L’écharpe rouge à glands d’or n’imposait plus le moindre respect. Elle n’était même pas une sauvegarde pour ceux qui la portaient encore. Delescluze, lui-même, ne sera-t-il pas, le lendemain, insulté par les gardes, forcé de rétrograder devant les injonctions d’un simple commissaire, quand il voudra franchir la porte de Vincennes?

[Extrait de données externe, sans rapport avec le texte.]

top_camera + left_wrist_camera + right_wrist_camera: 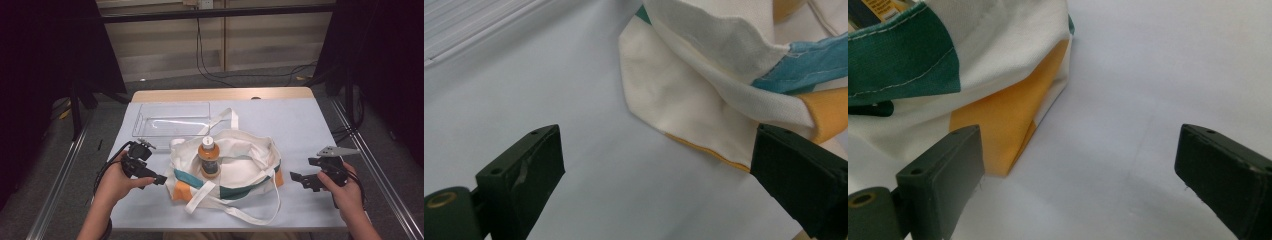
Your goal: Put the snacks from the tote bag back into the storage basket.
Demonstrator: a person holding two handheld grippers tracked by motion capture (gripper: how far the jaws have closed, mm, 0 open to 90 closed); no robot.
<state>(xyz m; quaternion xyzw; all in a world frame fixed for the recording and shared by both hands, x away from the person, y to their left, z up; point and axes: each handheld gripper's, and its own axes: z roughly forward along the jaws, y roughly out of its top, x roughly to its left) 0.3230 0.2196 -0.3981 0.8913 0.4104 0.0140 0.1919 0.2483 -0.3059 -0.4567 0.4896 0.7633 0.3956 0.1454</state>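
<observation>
Canvas tote bag (235,170) at surface centre, orange bottle (209,157) upright inside. Left gripper (161,180) at bag's 9 o'clock, right gripper (296,177) at 3; both jaws spread, empty. Fabric soft, floppy, bottle-weighted; grip rim hem or straps.

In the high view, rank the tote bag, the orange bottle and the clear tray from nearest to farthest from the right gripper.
From the right gripper:
1. Tote bag, just to its left.
2. Orange bottle, upright inside the bag.
3. Clear tray, far left corner of the table.

Bare table cloth (305,125) open right of the tote bag (235,175), clear tray (170,120) blocking behind-left; bottle (209,157) upright inside bag
</observation>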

La nouvelle de l’exécution de l’archevêque s’était répandue rapidement dans la foule qui encombrait les abords de la mairie et de la prison.
Les hommes du peloton avaient raconté les détails du drame. L’odeur de sang qui flottait depuis le matin enivrait les combattants, sûrs désormais que la mort les attendait à brève échéance, la pire mort, celle des représailles qui déciment les vaincus.
Un de mes amis, Francis Privé, traversait à ce moment la place, avec Jourde, le délégué aux finances, et Combault, qui fut directeur général des contributions directes. Jourde avait son écharpe rouge. Tous trois s’approchèrent d’un groupe où l’on discutait bruyamment.
Au milieu du groupe, un fédéré d’une taille minuscule, véritable nain, le fusil sur l’épaule, gesticulant et criant. Brusquement, le nain fend la foule, s’approche de Jourde.
—Eh bien! lui crie-t-il au visage, on vient de lui en foutre dans la peau, à l’archevêque!
—Taisez-vous, riposta Jourde. Vous feriez mieux d’aller au feu.
Le nain pâlit. Ses yeux s’allumèrent. Il fit mine d’épauler son arme.
—Ah! c’est comme ça! Ça ne vous va pas, à vous autres, qu’on fusille les curés!